Description of the task >> Read through the listing and copy every line that contains the word "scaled".

Material provided >>
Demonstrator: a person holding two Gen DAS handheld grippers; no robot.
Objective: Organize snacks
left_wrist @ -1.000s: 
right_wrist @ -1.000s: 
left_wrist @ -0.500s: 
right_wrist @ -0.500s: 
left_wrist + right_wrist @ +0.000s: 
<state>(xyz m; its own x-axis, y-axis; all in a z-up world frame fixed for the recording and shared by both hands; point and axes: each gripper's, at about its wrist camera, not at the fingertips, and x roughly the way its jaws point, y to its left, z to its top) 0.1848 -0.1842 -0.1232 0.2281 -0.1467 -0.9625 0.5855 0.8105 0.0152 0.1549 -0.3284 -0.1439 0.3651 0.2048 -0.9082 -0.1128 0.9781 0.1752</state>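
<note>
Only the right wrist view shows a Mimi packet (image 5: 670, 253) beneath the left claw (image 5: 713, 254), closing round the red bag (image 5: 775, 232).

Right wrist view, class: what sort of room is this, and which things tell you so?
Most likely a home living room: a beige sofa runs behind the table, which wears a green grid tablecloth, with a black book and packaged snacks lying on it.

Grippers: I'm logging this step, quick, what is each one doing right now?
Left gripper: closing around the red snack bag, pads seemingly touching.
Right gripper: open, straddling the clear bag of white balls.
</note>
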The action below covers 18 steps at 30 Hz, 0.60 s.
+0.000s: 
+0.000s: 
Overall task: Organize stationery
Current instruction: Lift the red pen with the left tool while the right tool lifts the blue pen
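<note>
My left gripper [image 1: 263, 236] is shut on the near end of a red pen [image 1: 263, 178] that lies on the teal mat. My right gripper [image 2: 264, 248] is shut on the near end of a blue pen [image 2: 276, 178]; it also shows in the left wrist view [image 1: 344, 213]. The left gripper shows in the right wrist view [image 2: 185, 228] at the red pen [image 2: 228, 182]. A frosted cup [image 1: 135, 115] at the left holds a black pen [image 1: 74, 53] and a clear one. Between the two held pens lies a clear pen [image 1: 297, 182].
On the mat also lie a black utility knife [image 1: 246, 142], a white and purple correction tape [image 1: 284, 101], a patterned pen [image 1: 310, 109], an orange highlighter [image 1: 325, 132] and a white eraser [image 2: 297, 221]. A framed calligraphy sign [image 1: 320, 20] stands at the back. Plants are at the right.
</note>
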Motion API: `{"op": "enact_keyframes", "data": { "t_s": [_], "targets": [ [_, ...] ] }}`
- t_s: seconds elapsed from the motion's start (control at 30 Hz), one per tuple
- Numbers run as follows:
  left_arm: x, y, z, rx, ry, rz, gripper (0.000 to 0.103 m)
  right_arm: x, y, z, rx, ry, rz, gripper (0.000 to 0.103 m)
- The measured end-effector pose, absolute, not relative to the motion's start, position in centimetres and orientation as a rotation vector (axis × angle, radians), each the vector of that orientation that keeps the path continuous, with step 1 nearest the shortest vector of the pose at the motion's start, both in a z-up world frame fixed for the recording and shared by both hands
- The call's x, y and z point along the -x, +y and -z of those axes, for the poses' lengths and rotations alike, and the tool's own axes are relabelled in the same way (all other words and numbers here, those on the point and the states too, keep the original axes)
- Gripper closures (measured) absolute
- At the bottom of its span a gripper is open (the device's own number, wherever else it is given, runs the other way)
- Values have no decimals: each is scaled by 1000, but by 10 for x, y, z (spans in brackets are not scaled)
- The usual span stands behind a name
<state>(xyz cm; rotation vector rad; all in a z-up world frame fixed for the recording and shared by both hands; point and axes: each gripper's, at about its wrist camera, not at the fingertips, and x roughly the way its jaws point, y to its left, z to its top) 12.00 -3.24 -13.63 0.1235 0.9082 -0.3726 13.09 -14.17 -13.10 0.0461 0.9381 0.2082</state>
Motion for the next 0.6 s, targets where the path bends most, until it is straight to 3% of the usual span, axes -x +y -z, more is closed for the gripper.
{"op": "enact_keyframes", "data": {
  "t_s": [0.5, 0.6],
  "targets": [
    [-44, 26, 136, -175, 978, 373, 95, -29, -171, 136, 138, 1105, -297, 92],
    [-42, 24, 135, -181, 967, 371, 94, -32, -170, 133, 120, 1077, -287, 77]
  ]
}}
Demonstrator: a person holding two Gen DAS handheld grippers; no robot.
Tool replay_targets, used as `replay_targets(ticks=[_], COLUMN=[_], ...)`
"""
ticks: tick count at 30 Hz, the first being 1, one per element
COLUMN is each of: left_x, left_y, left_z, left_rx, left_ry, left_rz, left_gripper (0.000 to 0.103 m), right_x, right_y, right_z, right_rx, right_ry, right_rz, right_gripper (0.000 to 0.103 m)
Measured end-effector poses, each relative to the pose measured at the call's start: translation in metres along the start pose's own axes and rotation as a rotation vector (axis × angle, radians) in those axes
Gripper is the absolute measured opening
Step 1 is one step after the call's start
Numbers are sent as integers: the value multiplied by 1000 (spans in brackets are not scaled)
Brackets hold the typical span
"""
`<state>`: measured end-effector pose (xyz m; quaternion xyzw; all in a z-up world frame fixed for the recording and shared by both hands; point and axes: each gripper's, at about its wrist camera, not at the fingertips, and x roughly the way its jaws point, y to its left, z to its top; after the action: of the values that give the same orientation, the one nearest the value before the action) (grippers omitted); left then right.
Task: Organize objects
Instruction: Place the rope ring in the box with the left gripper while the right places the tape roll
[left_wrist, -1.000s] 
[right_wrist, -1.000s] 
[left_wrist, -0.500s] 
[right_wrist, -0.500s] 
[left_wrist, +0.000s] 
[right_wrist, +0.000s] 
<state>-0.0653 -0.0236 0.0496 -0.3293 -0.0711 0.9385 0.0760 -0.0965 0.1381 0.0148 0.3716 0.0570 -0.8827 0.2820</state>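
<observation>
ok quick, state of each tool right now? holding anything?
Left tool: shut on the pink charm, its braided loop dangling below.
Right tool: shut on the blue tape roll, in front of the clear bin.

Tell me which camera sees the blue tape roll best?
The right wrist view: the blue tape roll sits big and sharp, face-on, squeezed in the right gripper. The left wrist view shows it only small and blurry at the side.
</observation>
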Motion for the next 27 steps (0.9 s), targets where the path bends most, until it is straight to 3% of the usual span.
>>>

Task solution >>
- Values have no decimals: each is scaled by 1000, but by 10 for x, y, z (spans in brackets are not scaled)
Numbers are sent as integers: the value multiplied by 1000 (spans in brackets are not scaled)

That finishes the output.